The speech that President Obama made last night was as much an anti-ISIS speech as it was a pro-American speech, as Newt Gingrich said afterwards on CNN. And there is nothing wrong, or surprising, about that. Every U.S. president beats his chest in every speech, whatever the time or occasion. It's mandatory.
But mixing the issues of fighting terrorism and the revival of the auto industry together in the same speech just doesn't sound right. Obama went from war commander to used car salesman in a span of twenty minutes.
The biggest error of the speech wasn't even about ISIS, but about Russia. President Obama said, "It is America that has rallied the world against Russian aggression and in support of the Ukrainian people’s right to determine their own destiny."
There is no evidence whatsoever that Russia has committed aggression against Ukraine. The problems there arose when the democratically elected government in Kiev was replaced by Washington with a neo-Nazi regime.
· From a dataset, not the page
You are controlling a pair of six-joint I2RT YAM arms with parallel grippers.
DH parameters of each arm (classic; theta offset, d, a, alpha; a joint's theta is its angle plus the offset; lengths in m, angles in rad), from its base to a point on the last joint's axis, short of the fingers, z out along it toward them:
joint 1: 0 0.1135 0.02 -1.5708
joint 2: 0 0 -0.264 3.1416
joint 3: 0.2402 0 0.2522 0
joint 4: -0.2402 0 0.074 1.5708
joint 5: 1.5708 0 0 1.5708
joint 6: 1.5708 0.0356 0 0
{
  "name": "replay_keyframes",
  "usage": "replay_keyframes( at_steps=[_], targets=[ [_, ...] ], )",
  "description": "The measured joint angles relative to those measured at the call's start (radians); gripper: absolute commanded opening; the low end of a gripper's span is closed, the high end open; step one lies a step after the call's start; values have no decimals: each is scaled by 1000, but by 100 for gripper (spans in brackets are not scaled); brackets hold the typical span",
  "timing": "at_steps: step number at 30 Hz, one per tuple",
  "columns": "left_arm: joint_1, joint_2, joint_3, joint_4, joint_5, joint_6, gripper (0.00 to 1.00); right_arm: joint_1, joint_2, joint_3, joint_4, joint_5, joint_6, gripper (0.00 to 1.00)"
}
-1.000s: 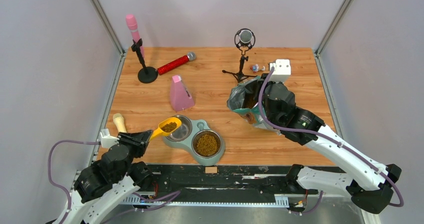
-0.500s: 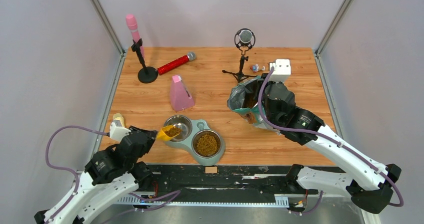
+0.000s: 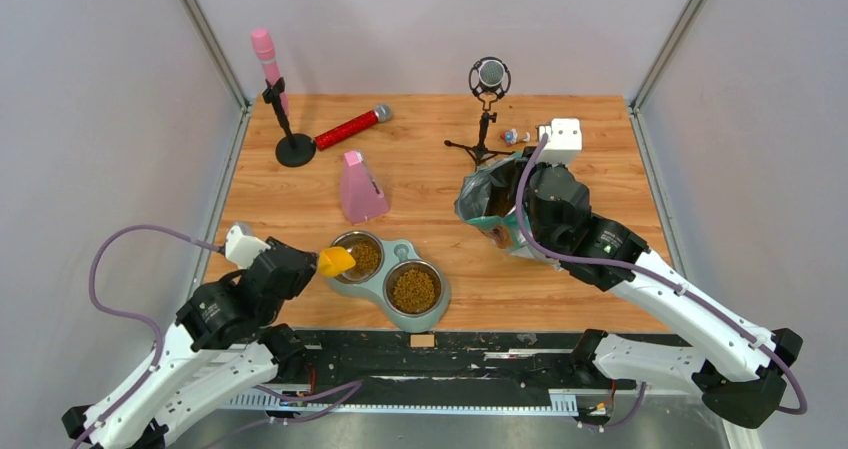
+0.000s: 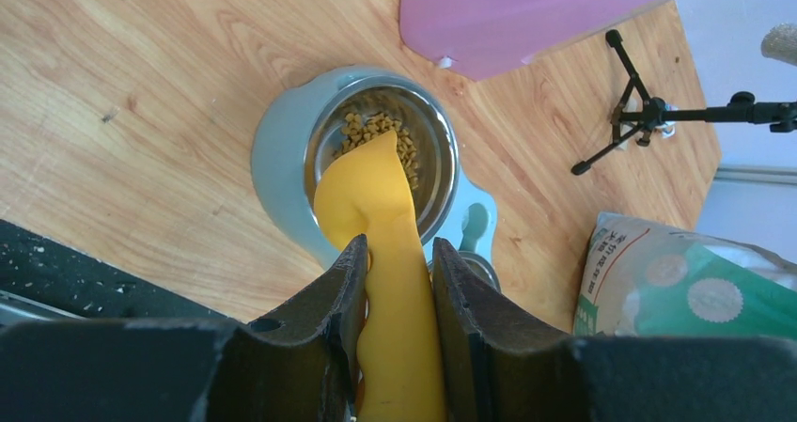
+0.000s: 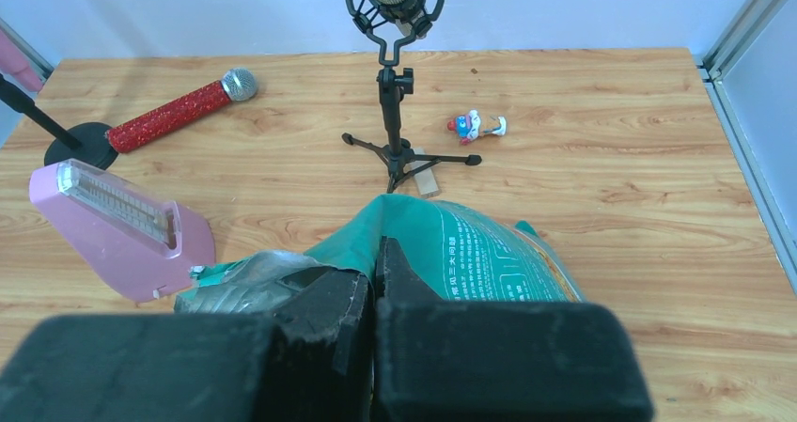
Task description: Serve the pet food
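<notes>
The left end effector [image 4: 395, 253] is clamped on the handle of the yellow scoop [image 4: 368, 192]. The scoop's lip is tipped over the left bowl [image 4: 437, 178] of the teal double feeder [image 3: 368, 294]. The step in hand appears to be emptying the scoop.

To do this well, the lip should sit inside the bowl rim and low over it. The scoop should be rolled gradually, so that pellets slide off in a stream rather than bounce onto the counter [image 3: 300, 199]. The grip on the handle should not be relaxed until the scoop is empty.

The right end effector [image 5: 369, 270] is pinched narrow on the top edge of the bag [image 5: 470, 243], apparently holding its mouth open.

The pet food [image 4: 376, 126] consists of small, round, brown dry pellets. A thin layer lies in the left bowl beyond the scoop lip. The right bowl [image 3: 437, 287] holds a fuller heap. More shows inside the bag mouth in the top view.
</notes>
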Motion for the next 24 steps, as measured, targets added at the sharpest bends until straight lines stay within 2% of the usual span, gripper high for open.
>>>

But President Obama wasn't totally dishonest in his speech. He was upfront about the limits to American power in confronting ISIS. Obama made many wise statements. He said at one point that the Islamic State was neither Islamic nor a state. That is something that not even so-called Muslim leaders have the courage or the moral conscience to say.
President Obama is completely right that the threat that ISIS poses to the region, and the wider world to a certain extent, has to be faced by local actors and regional governments.
But there is no amount of hair pulling that can be done to get Saudi Arabia, Qatar, Kuwait, UAE, and Turkey all on board with the U.S.-led anti-ISIS campaign. They see ISIS as a useful tool, as does Washington, and Obama's prime-time denouncements hasn't suddenly ended the group's usefulness.
The simple truth is that Sunni Muslim political leaders and princes have abdicated their moral and political responsibilities. They have sided with ISIS in its war against Shiites, Christians, Kurds, Yezidis, and other minorities, and they cannot turn back now even if they wanted to. They have chosen terrorism as the means to exert their influence and spread chaos in Iraq and Syria.
Former Iraqi Prime Minister Maliki was on the money when he said in an interview earlier this year something to the effect that the ISIS snake will bite off Saudi Arabia and other Gulf states.
For now and the foreseeable future, the so-called Islamic State will flourish. Obama's half-baked strategy isn't designed to accomplish anything spectacular. Experts have pointed out that U.S. policy towards ISIS is full of holes and contradictions.
Indian historian and commentator Vijay Prashad said on Democracy Now, "It seems that the United States wants to have it both ways: on the one side, take on the Islamic State, and on the other side, continue with promoting chaos inside Syria. You cannot promote chaos and take on the Islamic State. You have to pick one particular strategy, and Mr. Obama actually has chosen both."
History will decide whether President Obama has made the right decision.